The first half was mostly Verismo rep: Cielo e mar from La Gioconda, Giulietta! son io from the Zandonai Romeo e Giulietta, Addio alla madre from Cavalleria Rusticana, with the flower song from Carmen representing the French repertoire. While on record he sings these all magnificently, I found these slightly disappointing here - somehow the radiant fullness of the voice didn't shine through to where I was sitting, and well sung though they were it was difficult to be too moved - you could feel that people were just waiting for the climactic high note, and the applause for these was proportional the how high and how long and how loud that note was. His Italian is perfect though, and his technique is unbelievable - the messa di voce and high pianissimos are second to none. Of course it didn't help that aside from the Bizet this is all schlocky second rate stuff. What also didn't help was that after every aria we'd get an entirely pointless and virtually unrelated orchestral intermezzo. Yes, sure he needs time to rest and get in character for the next aria, but there was such a flagrant sense of padding here, and the constant stopping and starting made it hard for anyone to get too involved (audience or performers).

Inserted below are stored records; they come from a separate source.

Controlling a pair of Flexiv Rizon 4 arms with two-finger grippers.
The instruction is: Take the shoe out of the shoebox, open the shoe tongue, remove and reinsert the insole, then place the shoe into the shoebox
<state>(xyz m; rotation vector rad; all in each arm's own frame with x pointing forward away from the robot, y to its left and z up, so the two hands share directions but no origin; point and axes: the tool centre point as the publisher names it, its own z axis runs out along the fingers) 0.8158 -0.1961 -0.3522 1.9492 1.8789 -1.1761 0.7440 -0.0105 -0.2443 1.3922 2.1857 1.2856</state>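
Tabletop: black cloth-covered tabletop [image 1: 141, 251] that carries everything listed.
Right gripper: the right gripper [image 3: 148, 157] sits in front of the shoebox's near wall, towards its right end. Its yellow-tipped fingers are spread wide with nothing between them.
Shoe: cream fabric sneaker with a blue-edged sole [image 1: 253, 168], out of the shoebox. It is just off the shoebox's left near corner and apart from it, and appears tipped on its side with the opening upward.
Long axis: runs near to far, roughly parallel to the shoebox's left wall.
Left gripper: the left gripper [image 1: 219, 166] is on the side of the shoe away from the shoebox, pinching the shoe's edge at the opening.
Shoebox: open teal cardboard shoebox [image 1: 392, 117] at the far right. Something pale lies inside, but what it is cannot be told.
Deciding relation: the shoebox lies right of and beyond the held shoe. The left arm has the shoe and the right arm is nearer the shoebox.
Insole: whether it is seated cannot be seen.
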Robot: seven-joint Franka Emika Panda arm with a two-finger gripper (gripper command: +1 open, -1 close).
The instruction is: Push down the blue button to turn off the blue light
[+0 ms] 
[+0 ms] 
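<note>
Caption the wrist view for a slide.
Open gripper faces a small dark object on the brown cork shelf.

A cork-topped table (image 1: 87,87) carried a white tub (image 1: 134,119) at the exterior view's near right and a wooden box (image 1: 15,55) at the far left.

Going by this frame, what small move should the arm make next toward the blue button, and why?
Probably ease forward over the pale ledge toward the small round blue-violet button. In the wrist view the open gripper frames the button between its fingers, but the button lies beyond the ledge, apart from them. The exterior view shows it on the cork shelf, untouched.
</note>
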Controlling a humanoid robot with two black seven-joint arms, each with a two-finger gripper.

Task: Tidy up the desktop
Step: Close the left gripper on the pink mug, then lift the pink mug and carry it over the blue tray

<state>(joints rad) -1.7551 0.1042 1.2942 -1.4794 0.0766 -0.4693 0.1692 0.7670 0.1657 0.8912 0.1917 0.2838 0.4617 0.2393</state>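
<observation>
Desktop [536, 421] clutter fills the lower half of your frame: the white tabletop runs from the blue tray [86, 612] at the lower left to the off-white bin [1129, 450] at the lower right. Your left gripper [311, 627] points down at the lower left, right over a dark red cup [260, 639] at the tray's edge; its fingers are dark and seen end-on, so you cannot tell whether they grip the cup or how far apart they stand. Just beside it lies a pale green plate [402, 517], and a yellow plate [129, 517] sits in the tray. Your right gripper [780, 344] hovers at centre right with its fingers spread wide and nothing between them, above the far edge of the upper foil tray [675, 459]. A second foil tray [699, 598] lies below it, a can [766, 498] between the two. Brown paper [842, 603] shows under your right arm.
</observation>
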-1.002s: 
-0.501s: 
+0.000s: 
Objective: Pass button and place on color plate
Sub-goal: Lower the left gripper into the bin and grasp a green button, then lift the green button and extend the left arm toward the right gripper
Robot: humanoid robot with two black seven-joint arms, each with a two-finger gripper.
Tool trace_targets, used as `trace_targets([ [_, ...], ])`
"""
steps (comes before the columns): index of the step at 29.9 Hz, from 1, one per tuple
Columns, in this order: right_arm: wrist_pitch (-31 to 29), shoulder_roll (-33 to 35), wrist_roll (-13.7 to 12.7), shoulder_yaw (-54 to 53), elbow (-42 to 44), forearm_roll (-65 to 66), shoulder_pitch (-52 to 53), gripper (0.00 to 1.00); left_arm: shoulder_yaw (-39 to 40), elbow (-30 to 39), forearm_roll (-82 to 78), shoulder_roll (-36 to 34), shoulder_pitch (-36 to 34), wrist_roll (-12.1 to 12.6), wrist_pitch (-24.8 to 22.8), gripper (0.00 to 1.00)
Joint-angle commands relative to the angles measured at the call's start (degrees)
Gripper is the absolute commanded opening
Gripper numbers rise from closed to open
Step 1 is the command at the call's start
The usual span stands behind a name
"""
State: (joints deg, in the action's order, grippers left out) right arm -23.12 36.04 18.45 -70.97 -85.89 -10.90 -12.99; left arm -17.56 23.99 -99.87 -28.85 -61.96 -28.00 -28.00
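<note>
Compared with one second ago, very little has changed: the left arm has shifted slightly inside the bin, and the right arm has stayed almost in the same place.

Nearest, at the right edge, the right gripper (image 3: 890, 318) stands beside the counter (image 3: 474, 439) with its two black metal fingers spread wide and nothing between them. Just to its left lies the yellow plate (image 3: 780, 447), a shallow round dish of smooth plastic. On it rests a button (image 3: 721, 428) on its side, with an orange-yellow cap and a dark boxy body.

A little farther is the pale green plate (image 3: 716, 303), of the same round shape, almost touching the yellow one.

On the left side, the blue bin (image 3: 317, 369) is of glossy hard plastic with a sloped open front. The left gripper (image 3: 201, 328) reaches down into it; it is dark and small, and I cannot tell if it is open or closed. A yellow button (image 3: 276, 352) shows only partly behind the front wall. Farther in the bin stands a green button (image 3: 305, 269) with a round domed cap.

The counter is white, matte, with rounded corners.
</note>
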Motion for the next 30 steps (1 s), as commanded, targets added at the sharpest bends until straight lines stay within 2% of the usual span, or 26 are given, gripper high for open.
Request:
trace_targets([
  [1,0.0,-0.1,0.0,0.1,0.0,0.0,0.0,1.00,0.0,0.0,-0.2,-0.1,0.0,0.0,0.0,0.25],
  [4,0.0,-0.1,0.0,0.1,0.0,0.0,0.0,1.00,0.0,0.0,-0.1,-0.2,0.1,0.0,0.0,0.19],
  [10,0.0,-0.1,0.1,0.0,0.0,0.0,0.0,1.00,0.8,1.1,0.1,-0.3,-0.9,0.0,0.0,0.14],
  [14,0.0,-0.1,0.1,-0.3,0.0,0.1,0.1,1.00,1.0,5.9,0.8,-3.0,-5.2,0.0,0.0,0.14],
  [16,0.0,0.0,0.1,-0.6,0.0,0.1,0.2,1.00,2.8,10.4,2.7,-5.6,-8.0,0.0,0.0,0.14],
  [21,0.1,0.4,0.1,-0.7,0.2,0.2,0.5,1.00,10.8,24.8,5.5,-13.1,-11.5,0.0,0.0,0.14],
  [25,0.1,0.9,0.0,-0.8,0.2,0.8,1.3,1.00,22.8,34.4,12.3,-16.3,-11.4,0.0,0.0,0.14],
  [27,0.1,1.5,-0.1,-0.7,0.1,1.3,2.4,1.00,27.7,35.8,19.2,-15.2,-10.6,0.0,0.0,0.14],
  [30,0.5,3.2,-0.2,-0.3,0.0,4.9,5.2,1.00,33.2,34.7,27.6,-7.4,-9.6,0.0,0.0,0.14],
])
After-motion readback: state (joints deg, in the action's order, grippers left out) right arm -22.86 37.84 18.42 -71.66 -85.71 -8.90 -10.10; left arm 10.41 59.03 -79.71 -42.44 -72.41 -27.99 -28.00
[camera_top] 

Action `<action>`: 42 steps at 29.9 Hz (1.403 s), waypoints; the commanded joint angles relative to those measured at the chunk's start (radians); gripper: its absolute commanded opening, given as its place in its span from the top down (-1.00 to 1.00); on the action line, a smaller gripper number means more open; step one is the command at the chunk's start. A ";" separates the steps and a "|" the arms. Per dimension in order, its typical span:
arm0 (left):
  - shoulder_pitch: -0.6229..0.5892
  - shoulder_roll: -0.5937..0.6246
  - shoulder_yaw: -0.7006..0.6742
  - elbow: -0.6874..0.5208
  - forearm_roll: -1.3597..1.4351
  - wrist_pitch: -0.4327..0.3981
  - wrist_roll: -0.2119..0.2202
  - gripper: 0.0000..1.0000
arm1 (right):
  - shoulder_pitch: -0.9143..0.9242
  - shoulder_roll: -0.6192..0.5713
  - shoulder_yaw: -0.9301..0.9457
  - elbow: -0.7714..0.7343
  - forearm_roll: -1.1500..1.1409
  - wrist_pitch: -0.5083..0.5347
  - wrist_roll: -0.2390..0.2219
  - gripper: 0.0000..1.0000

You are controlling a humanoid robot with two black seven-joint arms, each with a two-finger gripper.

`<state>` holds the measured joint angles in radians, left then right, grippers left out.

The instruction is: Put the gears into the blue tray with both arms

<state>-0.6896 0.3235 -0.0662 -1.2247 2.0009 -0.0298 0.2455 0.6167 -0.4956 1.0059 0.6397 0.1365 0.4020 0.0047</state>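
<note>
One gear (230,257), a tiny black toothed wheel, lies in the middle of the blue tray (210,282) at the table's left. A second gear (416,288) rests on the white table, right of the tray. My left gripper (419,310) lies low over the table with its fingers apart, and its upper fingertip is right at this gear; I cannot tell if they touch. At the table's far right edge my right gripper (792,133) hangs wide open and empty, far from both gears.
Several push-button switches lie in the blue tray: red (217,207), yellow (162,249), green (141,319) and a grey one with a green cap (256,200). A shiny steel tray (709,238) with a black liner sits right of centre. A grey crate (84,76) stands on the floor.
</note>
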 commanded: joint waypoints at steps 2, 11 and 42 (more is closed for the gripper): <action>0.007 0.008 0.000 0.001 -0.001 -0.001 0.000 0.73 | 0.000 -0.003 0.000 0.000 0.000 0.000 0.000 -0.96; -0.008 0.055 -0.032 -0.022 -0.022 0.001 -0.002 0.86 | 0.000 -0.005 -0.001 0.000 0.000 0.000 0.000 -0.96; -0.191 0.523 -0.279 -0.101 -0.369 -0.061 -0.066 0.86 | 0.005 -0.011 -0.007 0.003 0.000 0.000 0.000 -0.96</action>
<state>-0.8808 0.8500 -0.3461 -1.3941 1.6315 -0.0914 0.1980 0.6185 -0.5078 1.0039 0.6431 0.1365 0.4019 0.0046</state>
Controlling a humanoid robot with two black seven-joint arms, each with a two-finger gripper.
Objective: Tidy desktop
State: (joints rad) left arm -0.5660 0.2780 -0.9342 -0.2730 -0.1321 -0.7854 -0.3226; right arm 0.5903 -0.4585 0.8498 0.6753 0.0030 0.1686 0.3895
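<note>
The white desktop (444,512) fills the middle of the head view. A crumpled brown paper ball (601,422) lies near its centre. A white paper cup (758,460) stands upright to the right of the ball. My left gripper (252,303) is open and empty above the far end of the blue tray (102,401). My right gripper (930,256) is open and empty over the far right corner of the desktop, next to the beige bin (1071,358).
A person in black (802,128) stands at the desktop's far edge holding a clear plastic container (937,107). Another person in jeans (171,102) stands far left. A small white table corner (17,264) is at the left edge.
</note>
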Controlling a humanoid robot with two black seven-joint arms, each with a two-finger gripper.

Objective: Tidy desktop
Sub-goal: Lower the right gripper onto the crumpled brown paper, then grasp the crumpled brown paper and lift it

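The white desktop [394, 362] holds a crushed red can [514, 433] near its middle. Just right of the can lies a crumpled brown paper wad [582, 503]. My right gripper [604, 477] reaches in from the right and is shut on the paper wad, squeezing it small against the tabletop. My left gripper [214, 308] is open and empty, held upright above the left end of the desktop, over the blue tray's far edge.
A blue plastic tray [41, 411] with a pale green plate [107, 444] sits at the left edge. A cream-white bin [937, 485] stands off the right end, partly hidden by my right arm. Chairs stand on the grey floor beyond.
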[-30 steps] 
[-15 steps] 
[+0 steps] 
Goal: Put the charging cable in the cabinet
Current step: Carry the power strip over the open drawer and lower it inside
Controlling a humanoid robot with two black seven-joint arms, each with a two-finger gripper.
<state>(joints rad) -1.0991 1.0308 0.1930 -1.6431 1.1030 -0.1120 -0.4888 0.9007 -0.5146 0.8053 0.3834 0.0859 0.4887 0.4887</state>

I actually liked many of the orchestral numbers - mostly quite easily listening, but unfortunately always played so sloooooowly! The overture to I Vespri Siciliani is actually genuinely lovely, as is the Overture to Act 4 from La Wally (Catalani is my favourite of the post Verdi Italian opera composers, by far the most harmonically interesting and lush - reminds me often of Massenet in that regard). Both were here well played I thought, with the Royal Philharmonic strings playing wonderfully all evening. The brass often sounded dodgy however, especially in fast passages.

The second half was much better. After the orchestral Bacchanale from Saint-Saëns Samson (why?) and another piece of Verismo tat (Un dì all'azzuro spazio from Andrea Chenier by Giordano), very well sung of course, we got the prelude to Lohengrin Act 3, and finally the meat of the recital had arrived. Winterstürme from Die Walküre was truly superbly sung, the sound now completely matching the repertoire, and it just poured out of him. Then the celestially beautiful Prelude to Act 1 of Lohengrin and straight into the Gralserzählung from the same opera - such sensitivity to the text and for me the finest singing of the evening. In the spell binding central pianissimo he held us all rapt, not a sound from the entire audience which had been rather noisy and coughey until then - truly extraordinary. Would have been worth it just for that.

As so often, the encores (all four of them), were almost the best bit (and would have been by some margin had it not been for the Wagner). I have no idea why people are so keen to run away after these things! The four encores were L'anima ho stanca, Du bist die Welt für mich, Vesti la giubba and Ombra dì nube. Du bist die Welt für mich is so schmaltzy and just unbelievably gorgeous - the orchestra sounding fantastic, and Kaufmann singing so seductively it was hard not to just smile and laugh. And the final number, Ombra di nube by Refice, sung sotto voce throughout was also extremely special, for me the best italian singing of the evening.

He really is at the height of his powers now. Or can he go further? Apparently Otello, Siegfried and Tristan are coming in 5 years time. Can we get him in London to sing Lohengrin please? Soon?

1 comment:

  1. Oh and I spotted Ann Murray in the audience!